Victoria smiled at her cousin, then turned her attention to thanking her aunt, whose long monologue

concerning Victoria’s defects had been interrupted by the sight of one of her younger children hauling a

small dog about by the neck.

“Aunt Beatrice,” Victoria began, “it’s so lovely to see you again. Thank you so much for having me—”

“Jeremiah!” Mrs. Gardiner snapped. “Put that dog down! How many times have I told you not to hold

him by the head? You might kill him!”

Not to be defeated in her attempt to thank her hosts, Victoria turned toward her uncle. “And it’s very

nice to see you again, too, Uncle Walter.”

Her uncle, Mr. Gardiner, had terrified Victoria when she’d been little, due to his gruff

uncommunicativeness. He had changed very little in the twelve years since she’d last seen him, she soon

saw. “Harumph,” was all he said to her, though he did manage a bow of acknowledgment. Then he

turned toward Captain Carstairs, who stood a few feet away, and growled, “Welcome back, Carstairs.

And how did you find Africa?”

Victoria was not able to hear Mr. Carstairs’s reply, because her aunt had started up again.

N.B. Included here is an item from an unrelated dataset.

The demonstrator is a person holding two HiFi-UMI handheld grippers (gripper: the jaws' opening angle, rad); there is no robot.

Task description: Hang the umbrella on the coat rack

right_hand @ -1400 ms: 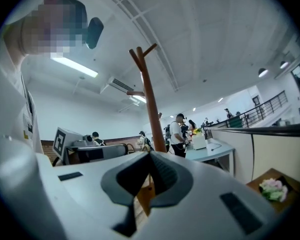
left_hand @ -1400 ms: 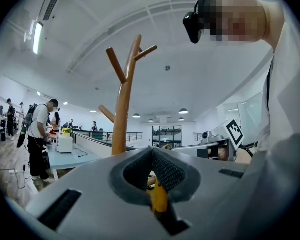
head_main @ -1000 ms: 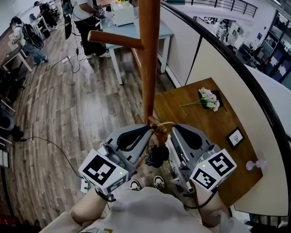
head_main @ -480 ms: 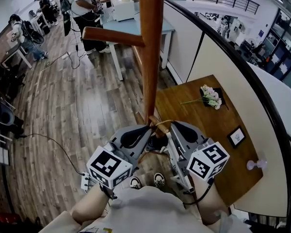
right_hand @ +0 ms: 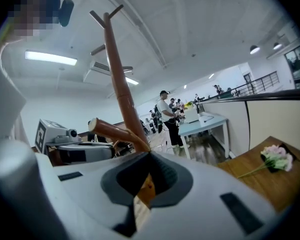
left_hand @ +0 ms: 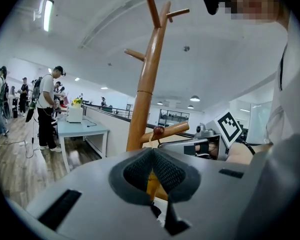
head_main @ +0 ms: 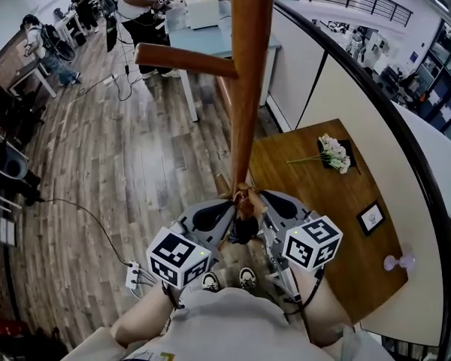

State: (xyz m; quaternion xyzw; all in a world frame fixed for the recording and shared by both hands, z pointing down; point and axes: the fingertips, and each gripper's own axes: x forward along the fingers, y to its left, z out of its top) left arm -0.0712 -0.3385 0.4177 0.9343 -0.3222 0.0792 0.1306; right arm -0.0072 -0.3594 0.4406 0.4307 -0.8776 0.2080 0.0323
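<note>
The wooden coat rack pole (head_main: pixel 248 89) rises right in front of me, with one peg (head_main: pixel 184 57) jutting left. At its foot hangs the umbrella, its tan curved handle (head_main: pixel 245 196) against the pole and the dark folded canopy (head_main: pixel 244 230) below. My left gripper (head_main: pixel 227 204) and right gripper (head_main: pixel 263 198) flank the handle, each shut on it. In the left gripper view a wooden piece (left_hand: pixel 151 184) shows between the closed pads, behind a knobbed lower peg (left_hand: pixel 165 131). In the right gripper view the handle (right_hand: pixel 146 186) sits in the closed jaws below a low peg (right_hand: pixel 112 129).
To the right is a brown wooden table (head_main: pixel 323 201) with a flower sprig (head_main: pixel 332 153) and a small picture frame (head_main: pixel 371 218). A curved partition with a dark rail (head_main: pixel 376 96) runs behind it. A light-blue desk (head_main: pixel 210 40) and a standing person (head_main: pixel 135 6) are ahead. A cable (head_main: pixel 75 209) crosses the floor.
Both grippers have drawn closer together and moved in toward the rack pole, carrying the umbrella handle with them. Its loop now sits against the pole.
</note>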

“Let’s get poor Vicky home, darlings,” she was braying for all the dockhands in London to hear. “She

isn’t used to English weather, and could easily come down with quinsy if the heavens break, which they

seem threatening to do at any moment. And we wouldn’t want Cousin Vicky with a red, sniffling nose,

now, would we?” Mrs. Gardiner let out a laugh that Victoria was certain could be heard all the way back

to Bombay. “’Twould frighten away all her suitors!”

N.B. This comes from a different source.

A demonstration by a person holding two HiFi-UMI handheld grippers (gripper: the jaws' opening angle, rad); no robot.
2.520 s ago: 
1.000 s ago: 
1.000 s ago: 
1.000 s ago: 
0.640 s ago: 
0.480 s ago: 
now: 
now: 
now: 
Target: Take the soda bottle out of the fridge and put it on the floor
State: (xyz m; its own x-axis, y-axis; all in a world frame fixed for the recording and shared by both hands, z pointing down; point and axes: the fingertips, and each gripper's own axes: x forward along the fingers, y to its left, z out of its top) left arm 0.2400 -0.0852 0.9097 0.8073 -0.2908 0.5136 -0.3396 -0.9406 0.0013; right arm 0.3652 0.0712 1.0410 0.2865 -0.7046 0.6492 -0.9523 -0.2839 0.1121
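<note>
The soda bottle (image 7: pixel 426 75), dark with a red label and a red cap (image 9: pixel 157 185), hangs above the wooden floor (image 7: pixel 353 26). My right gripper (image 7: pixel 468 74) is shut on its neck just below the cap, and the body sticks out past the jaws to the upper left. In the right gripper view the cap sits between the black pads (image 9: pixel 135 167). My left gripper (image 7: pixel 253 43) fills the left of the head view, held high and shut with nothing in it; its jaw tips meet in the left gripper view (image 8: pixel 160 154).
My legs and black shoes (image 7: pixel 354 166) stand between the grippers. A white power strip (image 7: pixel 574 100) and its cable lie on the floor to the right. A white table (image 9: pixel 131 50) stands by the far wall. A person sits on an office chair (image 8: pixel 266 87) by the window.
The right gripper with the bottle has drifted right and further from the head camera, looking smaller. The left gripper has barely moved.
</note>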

Just as Victoria was certain she could not possibly feel more humiliated, she heard Jacob Carstairs quip,

“Oh, I can think of one or two who wouldn’t mind.”

Victoria shot him an aggrieved look, but saw at once that it didn’t do a bit of good. Captain Carstairs

grinned at her above the heads of her cousins, and continued to do so as she was carried away by them

toward the barouche. The last thing she saw, as they pulled away from the Harmony, was Mrs. White

fluttering a lace handkerchief in her direction, crying, “Oh, good-bye, good-bye, Lady Victoria! I shall

call upon you next week!” and beside her, Jacob Carstairs, smiling like a Hindi statue of Ginesh.

Insufferable man!

CHAPTER THREE

“How lovely it must be to be rich,” Rebecca Gardiner said with a sigh, as she held one of Victoria’s

many ball gowns to her shoulders and admired her reflection in the full-length looking glass of the dressing

room they were to share during the course of Victoria’s stay.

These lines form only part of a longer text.